◆ **Instructions for the task**
Nothing in the listing may be skipped; repeat it all exactly.

◆ **Exercise data**
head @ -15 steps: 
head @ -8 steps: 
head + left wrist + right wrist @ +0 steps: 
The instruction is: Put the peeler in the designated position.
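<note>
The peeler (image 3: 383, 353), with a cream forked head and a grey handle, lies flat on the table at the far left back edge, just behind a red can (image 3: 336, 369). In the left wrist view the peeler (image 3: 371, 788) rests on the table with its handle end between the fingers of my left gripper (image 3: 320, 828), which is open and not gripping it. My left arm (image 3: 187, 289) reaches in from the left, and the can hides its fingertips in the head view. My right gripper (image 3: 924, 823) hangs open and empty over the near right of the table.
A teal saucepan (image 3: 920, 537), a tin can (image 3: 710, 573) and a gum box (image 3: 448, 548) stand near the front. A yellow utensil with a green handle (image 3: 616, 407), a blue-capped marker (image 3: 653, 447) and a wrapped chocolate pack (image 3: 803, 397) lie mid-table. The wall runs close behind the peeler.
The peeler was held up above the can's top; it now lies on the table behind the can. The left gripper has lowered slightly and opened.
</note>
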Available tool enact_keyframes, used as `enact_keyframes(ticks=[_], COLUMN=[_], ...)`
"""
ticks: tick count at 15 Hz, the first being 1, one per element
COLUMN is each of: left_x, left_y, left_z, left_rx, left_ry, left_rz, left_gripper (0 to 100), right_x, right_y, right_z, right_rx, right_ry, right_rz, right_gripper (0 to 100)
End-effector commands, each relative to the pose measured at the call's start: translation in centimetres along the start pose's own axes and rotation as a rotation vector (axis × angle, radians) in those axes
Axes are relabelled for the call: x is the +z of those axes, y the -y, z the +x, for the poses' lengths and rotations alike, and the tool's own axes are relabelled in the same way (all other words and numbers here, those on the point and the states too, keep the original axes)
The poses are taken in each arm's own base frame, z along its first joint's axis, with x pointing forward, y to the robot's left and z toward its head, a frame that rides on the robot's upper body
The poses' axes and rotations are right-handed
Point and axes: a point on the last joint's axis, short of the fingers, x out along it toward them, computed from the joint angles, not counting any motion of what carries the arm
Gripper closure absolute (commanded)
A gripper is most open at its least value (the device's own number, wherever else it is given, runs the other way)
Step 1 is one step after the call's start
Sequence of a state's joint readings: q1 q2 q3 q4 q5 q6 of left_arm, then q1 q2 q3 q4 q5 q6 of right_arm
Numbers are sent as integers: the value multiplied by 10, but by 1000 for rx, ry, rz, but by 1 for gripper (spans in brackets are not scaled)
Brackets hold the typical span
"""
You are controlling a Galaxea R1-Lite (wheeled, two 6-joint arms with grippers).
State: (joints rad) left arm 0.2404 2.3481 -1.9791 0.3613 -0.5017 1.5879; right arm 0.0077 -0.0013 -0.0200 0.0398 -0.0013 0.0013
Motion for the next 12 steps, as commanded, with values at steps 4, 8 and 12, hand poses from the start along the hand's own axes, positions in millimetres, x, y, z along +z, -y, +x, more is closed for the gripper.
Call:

◆ **Task response**
head @ -15 steps: 
head @ -8 steps: 
head + left wrist + right wrist @ +0 steps: 
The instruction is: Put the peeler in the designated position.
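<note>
The peeler (image 3: 383, 353), with a cream forked head and a grey handle, lies flat on the table at the far left back edge, just behind a red can (image 3: 336, 369). In the left wrist view the peeler (image 3: 371, 788) rests on the table with its handle end between the fingers of my left gripper (image 3: 320, 828), which is open and not gripping it. My left arm (image 3: 187, 289) reaches in from the left, and the can hides its fingertips in the head view. My right gripper (image 3: 924, 823) hangs open and empty over the near right of the table.
A teal saucepan (image 3: 920, 537), a tin can (image 3: 710, 573) and a gum box (image 3: 448, 548) stand near the front. A yellow utensil with a green handle (image 3: 616, 407), a blue-capped marker (image 3: 653, 447) and a wrapped chocolate pack (image 3: 803, 397) lie mid-table. The wall runs close behind the peeler.
The peeler was held up above the can's top; it now lies on the table behind the can. The left gripper has lowered slightly and opened.
</note>
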Available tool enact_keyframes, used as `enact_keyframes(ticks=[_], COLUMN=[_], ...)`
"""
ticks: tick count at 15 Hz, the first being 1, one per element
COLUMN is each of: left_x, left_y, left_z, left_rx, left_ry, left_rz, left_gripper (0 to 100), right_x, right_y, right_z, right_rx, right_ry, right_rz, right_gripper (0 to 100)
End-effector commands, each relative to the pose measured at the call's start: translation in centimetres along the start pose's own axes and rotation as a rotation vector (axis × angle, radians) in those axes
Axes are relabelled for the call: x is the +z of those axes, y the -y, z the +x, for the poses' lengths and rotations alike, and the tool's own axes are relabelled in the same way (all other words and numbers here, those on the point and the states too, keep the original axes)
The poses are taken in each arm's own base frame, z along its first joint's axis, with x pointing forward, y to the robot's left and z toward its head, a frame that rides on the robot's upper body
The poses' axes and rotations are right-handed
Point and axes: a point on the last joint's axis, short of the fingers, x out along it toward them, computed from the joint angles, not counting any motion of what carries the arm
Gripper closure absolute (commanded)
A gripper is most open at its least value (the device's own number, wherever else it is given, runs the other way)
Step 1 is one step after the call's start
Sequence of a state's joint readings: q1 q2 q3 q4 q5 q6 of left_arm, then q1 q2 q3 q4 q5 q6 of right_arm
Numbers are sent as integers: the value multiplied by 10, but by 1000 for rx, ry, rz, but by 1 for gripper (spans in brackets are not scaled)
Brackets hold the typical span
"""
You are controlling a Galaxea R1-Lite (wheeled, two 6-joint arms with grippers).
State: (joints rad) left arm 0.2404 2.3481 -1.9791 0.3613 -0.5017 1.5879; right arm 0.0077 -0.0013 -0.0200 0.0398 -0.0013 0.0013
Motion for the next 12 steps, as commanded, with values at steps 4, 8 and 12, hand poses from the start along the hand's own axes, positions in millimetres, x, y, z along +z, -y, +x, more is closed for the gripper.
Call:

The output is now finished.